An hour less sleep is a risk factor for childhood conduct problems.

Division of Clinical Neurosciences, School of Medicine, University of Southampton, Southampton General Hospital, Highfield, Southampton, UK.
Child Care Health and Development (Impact Factor: 1.7). 07/2011; 37(4):563-70. DOI: 10.1111/j.1365-2214.2010.01203.x
Source: PubMed

ABSTRACT There is emerging evidence that sleep problems in childhood may have enduring consequences. Studies using parental and objective sleep measurement suggest that sleep difficulties in children may be associated with behavioural problems. However, the findings using objective sleep measures are inconsistent and it is not clear what aspects of sleep quality are associated with daytime behavioural difficulties. The aim of this paper is to identify which behavioural symptoms are best predicted by actigraphic sleep measures in a general population sample of school-aged children aged 6-11 years.
Actigraphy was used to measure sleep in 91 typically developing children aged 6-11 years for 6 days. Parents completed the Strengths and Difficulties Questionnaire (SDQ). A series of multivariate linear regression models were computed to analyse the effects of sleep on SDQ subscales.
Sleep did not predict emotional symptoms or hyperactivity.

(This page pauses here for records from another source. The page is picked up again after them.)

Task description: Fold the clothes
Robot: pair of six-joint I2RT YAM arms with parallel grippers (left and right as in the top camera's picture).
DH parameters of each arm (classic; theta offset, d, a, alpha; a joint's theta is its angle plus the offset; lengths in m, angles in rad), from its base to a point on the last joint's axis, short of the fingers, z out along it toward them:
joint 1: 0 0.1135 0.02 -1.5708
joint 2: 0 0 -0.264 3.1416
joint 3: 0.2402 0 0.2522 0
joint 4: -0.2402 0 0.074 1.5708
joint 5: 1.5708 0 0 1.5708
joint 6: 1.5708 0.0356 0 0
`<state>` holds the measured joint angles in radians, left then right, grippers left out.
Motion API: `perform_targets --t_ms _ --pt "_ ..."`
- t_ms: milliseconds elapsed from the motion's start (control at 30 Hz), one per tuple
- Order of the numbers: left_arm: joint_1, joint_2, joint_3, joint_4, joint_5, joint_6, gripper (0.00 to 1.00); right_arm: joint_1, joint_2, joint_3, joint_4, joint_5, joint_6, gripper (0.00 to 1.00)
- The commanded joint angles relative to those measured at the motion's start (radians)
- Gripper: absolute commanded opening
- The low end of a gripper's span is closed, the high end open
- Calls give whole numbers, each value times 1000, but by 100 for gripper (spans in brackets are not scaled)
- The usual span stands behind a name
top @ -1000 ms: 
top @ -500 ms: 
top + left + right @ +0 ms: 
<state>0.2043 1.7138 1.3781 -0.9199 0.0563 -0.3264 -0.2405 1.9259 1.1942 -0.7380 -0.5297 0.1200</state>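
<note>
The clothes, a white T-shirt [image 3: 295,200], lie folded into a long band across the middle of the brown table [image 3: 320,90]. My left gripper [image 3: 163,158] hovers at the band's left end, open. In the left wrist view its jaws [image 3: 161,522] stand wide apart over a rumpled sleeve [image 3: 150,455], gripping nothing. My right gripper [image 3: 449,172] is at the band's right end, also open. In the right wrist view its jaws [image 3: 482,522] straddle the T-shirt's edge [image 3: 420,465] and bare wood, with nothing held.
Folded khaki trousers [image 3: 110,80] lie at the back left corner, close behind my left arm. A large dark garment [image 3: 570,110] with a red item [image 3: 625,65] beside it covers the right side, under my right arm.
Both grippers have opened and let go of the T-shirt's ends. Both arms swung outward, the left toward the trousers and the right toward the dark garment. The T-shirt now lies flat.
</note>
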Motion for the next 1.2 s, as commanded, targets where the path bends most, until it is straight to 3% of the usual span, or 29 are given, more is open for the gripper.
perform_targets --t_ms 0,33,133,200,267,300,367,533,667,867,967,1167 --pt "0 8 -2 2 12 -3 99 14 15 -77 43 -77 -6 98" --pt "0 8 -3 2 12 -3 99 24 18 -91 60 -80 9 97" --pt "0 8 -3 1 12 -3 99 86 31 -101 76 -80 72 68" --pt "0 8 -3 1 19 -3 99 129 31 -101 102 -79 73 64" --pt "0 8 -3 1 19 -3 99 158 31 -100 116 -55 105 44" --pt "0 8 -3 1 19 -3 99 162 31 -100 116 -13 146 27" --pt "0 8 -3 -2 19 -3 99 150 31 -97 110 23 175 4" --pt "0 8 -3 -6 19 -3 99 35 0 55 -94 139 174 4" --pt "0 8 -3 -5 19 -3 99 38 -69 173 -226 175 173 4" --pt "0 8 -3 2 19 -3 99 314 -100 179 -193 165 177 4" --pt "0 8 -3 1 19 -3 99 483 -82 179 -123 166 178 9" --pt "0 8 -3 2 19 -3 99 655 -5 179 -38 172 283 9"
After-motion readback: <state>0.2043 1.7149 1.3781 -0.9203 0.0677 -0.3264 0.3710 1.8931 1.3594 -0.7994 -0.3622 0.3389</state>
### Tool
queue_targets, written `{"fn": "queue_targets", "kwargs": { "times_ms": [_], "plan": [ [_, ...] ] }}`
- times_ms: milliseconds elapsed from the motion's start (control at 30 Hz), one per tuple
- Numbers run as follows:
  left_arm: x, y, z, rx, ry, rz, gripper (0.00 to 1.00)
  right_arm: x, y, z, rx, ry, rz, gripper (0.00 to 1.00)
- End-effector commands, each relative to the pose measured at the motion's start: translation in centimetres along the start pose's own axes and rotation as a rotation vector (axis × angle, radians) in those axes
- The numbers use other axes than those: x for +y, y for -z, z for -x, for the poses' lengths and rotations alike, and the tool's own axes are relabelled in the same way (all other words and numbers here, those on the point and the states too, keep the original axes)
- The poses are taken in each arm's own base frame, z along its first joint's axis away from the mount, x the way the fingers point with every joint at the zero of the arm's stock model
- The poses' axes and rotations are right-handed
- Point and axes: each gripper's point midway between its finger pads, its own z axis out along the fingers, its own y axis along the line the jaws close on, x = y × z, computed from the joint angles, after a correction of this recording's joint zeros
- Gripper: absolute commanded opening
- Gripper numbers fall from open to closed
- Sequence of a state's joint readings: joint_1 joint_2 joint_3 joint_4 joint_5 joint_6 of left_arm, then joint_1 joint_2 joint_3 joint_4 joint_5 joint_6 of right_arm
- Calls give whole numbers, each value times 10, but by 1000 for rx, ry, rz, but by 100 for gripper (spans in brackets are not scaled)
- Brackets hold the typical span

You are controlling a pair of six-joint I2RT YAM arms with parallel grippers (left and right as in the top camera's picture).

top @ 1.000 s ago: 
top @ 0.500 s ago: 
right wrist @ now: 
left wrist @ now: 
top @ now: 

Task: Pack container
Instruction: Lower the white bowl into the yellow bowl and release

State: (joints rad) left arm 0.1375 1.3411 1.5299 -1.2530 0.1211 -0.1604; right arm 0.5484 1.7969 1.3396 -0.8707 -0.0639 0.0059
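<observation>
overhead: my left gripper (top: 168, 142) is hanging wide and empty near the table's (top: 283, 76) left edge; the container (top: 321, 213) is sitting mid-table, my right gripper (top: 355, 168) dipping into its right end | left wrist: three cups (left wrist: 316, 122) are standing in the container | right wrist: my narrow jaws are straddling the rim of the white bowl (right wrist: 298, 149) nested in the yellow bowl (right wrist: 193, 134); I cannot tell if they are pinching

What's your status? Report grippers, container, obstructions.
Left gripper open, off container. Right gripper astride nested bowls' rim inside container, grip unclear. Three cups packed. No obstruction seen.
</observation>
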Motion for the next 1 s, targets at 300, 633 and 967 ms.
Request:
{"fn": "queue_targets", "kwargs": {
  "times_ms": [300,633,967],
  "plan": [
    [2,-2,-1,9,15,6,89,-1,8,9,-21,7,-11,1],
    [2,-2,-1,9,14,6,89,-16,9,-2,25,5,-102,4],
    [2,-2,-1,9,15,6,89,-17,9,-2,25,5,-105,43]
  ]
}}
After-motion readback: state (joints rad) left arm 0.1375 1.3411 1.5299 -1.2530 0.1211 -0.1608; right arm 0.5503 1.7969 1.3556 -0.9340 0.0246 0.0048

After controlling for age and gender, sleep accounted for 18% of the variance in conduct problems. Only actual sleep time in minutes made a significant contribution to the model.
A child who sleeps 1 h less than the average child may be at risk of conduct problems. Clinicians should consider routinely screening for sleep difficulties when assessing children with conduct problems.